El desafío de la enfermedad de Huntington no radica únicamente en que los pacientes producen una proteína huntingtina anómala, sino también en que esta proteína se corta en fragmentos tóxicos más cortos y más propensos a agregarse. Un estudio publicado en «Nature Biomedical Engineering» propone otra estrategia terapéutica: en lugar de eliminar directamente el gen HTT o reparar la secuencia repetida CAG causante de la enfermedad, modificar el empalme del RNA para que la proteína evite una etapa clave de corte.
El equipo de investigación examinó 141 combinaciones de edición de bases CRISPR dirigidas a elementos de empalme de HTT y finalmente fijó como objetivo la secuencia aceptora de empalme del exón 13. Tras reescribir este sitio, las células omiten el exón 13 al procesar el RNA mensajero precursor de HTT y producen una isoforma de la proteína huntingtina menos susceptible al corte por la caspasa-6.
El aspecto central de este diseño es interceptar el proceso patológico en una etapa intermedia.
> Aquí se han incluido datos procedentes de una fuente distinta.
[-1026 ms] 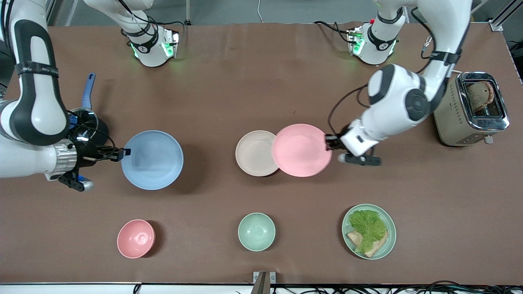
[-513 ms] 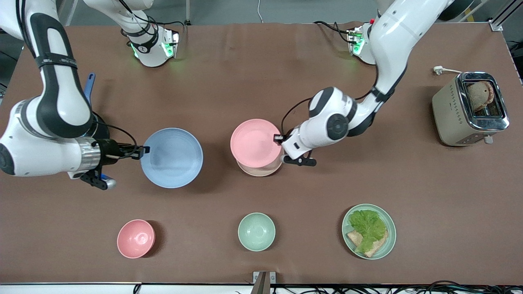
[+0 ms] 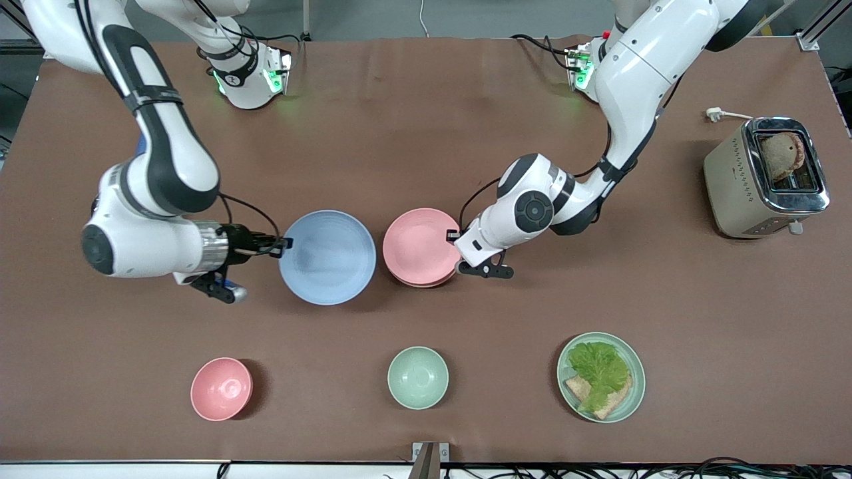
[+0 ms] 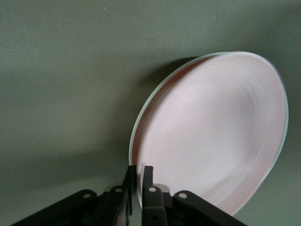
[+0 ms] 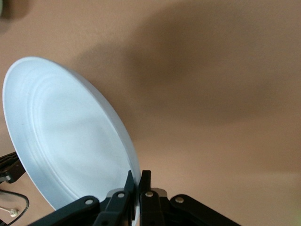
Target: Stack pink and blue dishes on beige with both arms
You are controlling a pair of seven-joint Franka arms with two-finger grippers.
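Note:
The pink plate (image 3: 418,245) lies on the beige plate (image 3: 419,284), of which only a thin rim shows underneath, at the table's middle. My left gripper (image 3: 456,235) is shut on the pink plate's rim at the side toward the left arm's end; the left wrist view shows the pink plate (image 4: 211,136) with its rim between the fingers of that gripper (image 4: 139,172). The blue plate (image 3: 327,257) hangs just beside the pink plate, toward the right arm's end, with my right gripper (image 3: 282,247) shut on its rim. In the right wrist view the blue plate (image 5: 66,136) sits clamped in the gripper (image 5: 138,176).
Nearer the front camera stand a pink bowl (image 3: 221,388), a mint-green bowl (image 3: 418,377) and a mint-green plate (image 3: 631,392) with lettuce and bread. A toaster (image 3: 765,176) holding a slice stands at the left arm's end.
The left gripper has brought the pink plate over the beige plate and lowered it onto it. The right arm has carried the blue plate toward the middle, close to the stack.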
La enfermedad de Huntington se origina por una expansión anómala de la secuencia CAG en el exón 1 de HTT; después de que la proteína mutante es cortada por la caspasa-6, se forman fragmentos N-terminales que tienden a acumularse en agregados y dañar las neuronas del cuerpo estriado y de la corteza cerebral. El estudio no eliminó la secuencia repetida causante de la enfermedad, sino que intentó hacer que la proteína mutante fuera menos propensa a fragmentarse.
Los investigadores administraron el sistema de edición de bases en el cuerpo estriado de ratones modelo de la enfermedad de Huntington. Los resultados mostraron un aumento de la omisión del exón 13 y una disminución tanto de los fragmentos N-terminales tóxicos como de la agregación de la proteína huntingtina; en comparación con el grupo de control, también se atenuó la atrofia del cuerpo estriado y de la corteza cerebral. Estos hallazgos prolongan las principales conclusiones de la prepublicación de 2024, ahora publicadas formalmente tras la revisión por pares.
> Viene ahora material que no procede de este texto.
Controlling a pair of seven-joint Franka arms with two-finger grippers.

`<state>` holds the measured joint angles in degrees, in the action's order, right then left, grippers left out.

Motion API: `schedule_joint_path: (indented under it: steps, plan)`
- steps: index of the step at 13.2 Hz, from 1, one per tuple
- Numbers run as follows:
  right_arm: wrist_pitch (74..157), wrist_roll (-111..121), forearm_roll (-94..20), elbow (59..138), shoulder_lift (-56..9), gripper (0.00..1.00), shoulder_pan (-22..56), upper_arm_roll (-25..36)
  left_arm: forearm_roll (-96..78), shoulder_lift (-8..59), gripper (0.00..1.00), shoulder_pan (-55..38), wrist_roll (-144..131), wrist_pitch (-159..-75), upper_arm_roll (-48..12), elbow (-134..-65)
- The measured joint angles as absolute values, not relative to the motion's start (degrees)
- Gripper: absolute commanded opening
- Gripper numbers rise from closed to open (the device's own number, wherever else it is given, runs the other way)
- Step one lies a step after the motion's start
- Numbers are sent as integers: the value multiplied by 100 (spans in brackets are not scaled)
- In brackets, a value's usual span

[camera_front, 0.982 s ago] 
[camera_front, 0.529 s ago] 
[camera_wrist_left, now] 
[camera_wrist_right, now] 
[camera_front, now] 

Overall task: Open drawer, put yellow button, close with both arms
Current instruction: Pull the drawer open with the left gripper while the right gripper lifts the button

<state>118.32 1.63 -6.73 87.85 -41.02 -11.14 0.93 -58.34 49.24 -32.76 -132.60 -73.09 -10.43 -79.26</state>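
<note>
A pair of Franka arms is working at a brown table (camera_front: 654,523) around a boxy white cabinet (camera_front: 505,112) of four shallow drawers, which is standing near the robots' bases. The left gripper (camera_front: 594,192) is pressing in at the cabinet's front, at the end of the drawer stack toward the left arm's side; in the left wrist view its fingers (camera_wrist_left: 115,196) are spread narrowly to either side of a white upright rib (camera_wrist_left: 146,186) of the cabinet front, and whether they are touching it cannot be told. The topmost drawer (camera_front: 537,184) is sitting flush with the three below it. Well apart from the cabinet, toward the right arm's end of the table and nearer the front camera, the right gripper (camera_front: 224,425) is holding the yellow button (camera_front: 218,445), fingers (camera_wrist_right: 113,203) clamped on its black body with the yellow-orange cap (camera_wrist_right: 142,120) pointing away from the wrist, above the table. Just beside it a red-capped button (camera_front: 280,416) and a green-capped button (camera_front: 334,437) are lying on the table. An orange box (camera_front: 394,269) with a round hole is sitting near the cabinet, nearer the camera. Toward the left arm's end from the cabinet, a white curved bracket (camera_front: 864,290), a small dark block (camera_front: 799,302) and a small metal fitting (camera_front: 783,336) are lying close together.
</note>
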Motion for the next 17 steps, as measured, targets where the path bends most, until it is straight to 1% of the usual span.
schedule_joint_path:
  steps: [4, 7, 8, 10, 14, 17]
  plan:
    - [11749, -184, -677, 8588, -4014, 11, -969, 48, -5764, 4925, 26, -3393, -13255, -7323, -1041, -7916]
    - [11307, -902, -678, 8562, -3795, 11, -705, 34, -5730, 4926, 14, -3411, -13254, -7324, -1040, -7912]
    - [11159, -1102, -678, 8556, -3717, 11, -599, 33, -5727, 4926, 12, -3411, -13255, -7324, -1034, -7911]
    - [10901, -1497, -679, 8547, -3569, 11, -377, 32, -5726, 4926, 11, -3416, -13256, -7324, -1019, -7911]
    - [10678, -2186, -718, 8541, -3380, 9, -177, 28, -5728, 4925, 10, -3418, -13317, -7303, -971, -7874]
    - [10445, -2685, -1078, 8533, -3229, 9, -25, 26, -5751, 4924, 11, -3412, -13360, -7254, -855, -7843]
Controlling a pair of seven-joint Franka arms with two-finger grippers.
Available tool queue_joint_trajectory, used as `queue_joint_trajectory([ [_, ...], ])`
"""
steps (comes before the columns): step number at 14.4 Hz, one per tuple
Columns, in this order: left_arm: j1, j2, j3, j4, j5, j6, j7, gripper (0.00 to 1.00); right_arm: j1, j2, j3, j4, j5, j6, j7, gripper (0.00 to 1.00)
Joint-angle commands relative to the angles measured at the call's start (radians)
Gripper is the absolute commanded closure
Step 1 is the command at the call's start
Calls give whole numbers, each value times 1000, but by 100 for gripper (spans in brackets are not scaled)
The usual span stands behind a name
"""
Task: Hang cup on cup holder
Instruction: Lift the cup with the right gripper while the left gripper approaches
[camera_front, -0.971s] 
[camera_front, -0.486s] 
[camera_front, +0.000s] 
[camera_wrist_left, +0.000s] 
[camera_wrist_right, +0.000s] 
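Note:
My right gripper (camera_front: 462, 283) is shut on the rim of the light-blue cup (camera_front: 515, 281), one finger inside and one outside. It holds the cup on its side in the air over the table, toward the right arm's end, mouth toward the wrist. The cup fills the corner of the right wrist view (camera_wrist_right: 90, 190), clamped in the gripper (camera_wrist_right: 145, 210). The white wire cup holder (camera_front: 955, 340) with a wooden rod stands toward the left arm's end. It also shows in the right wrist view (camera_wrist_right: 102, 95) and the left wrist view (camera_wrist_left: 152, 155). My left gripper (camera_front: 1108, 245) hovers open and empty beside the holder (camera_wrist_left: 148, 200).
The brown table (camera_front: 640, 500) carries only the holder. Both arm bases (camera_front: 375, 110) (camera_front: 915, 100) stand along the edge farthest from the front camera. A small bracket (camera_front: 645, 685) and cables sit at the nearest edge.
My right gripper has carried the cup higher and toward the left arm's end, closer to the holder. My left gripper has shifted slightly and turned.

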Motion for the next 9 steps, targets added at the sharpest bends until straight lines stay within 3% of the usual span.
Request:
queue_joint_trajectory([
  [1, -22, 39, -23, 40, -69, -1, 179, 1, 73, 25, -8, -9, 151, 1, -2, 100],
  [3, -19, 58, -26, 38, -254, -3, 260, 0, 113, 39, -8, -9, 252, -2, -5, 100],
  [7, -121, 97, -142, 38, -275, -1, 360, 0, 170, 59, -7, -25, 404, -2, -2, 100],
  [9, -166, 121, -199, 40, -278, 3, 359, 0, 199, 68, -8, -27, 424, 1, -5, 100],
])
La edición de bases permite modificar sitios específicos sin cortar las dos hebras del DNA y, en teoría, puede evitar algunos de los riesgos de las grandes deleciones o los productos de reparación complejos causados por las nucleasas CRISPR tradicionales. Sin embargo, los cambios que deja en el DNA también son duraderos; si la edición ocurre en sitios no previstos o si la omisión del exón 13 afecta la función normal de la proteína huntingtina, las consecuencias podrían ser difíciles de revertir.
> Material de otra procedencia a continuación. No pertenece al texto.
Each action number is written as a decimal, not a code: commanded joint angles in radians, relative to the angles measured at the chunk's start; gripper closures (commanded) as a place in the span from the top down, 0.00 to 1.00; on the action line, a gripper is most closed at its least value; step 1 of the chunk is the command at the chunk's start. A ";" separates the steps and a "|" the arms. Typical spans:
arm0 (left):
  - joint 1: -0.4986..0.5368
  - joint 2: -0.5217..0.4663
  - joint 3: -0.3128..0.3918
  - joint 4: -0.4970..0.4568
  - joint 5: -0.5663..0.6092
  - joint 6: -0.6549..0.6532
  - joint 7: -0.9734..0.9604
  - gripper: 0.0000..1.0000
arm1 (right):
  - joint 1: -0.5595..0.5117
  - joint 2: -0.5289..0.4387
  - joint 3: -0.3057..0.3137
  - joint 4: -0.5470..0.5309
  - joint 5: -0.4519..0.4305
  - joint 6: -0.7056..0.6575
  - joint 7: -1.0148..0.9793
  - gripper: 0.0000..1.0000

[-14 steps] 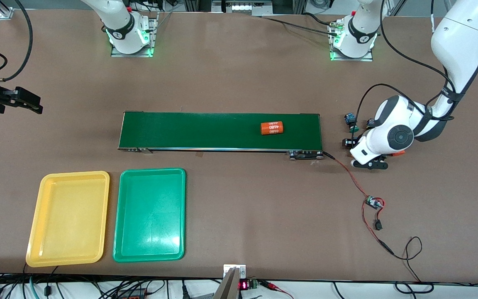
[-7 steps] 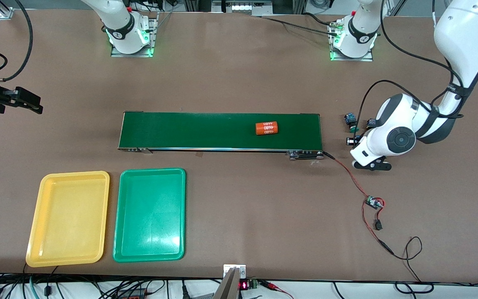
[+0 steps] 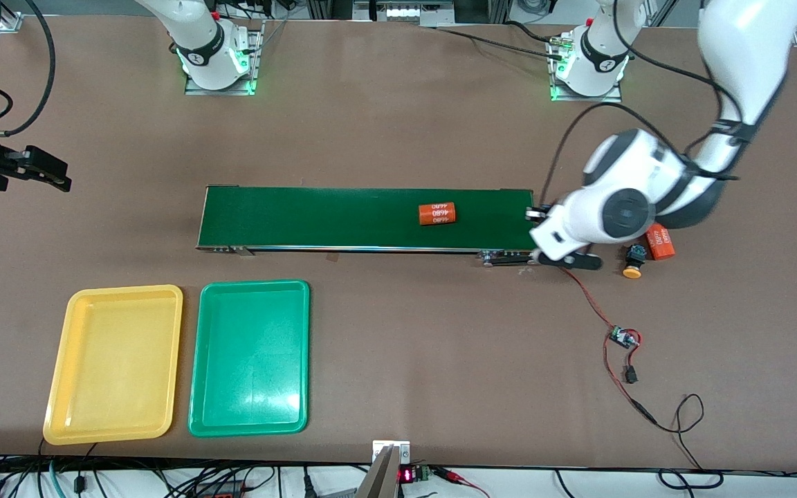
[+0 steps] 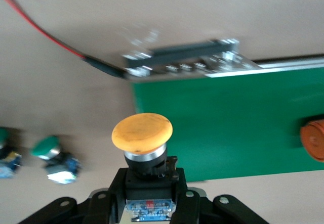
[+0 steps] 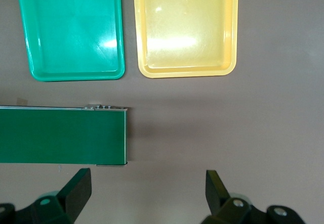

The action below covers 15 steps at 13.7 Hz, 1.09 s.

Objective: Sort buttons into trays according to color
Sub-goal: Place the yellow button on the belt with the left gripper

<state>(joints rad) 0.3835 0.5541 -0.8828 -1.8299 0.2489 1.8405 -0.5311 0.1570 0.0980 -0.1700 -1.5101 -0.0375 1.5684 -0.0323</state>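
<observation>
Left pincer (image 4: pixel 147 204) grips yellow-capped button (image 4: pixel 143 135) over belt (image 4: pixel 228 123) end.

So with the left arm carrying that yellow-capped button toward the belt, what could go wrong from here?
The left gripper holds the yellow-capped button only by its dark base, so it might tilt or slip. Released at the belt edge, it could roll off. The orange cylinder already on the belt might confuse sorting.
</observation>
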 commanded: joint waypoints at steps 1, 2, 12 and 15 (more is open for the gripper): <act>-0.057 0.007 0.007 -0.046 -0.010 0.077 -0.067 0.20 | -0.004 -0.017 0.009 -0.018 0.007 0.010 0.014 1.00; -0.061 0.010 0.007 -0.066 -0.010 0.115 -0.069 0.20 | -0.004 -0.017 0.009 -0.018 0.007 0.010 0.014 1.00; -0.094 0.018 0.015 -0.034 0.021 0.136 -0.086 1.00 | -0.005 -0.011 0.009 -0.021 0.007 0.028 0.014 1.00; -0.094 0.013 0.021 0.203 0.027 -0.187 -0.069 1.00 | -0.011 -0.007 0.009 -0.019 0.007 0.030 0.014 1.00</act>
<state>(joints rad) 0.2939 0.5914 -0.8693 -1.7743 0.2588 1.8399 -0.6136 0.1570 0.1004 -0.1689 -1.5118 -0.0374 1.5841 -0.0322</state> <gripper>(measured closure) 0.004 0.000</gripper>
Por ahora, la evidencia sigue limitada a ratones. Los principales resultados comunicados en el estudio se refieren a indicadores patológicos como los fragmentos proteicos, la agregación y la atrofia cerebral, y aún no bastan para demostrar que pueda mejorar los síntomas de los pacientes, retrasar la progresión de la enfermedad o prolongar la supervivencia. Para avanzar hacia su uso en humanos, todavía será necesario esclarecer el alcance de la administración en el cerebro, la dosis eficaz, la respuesta inmunitaria, los efectos fuera del objetivo en el DNA y el RNA, y la seguridad de la expresión a largo plazo del editor; la eficacia y la tolerabilidad en animales grandes también serán pruebas decisivas.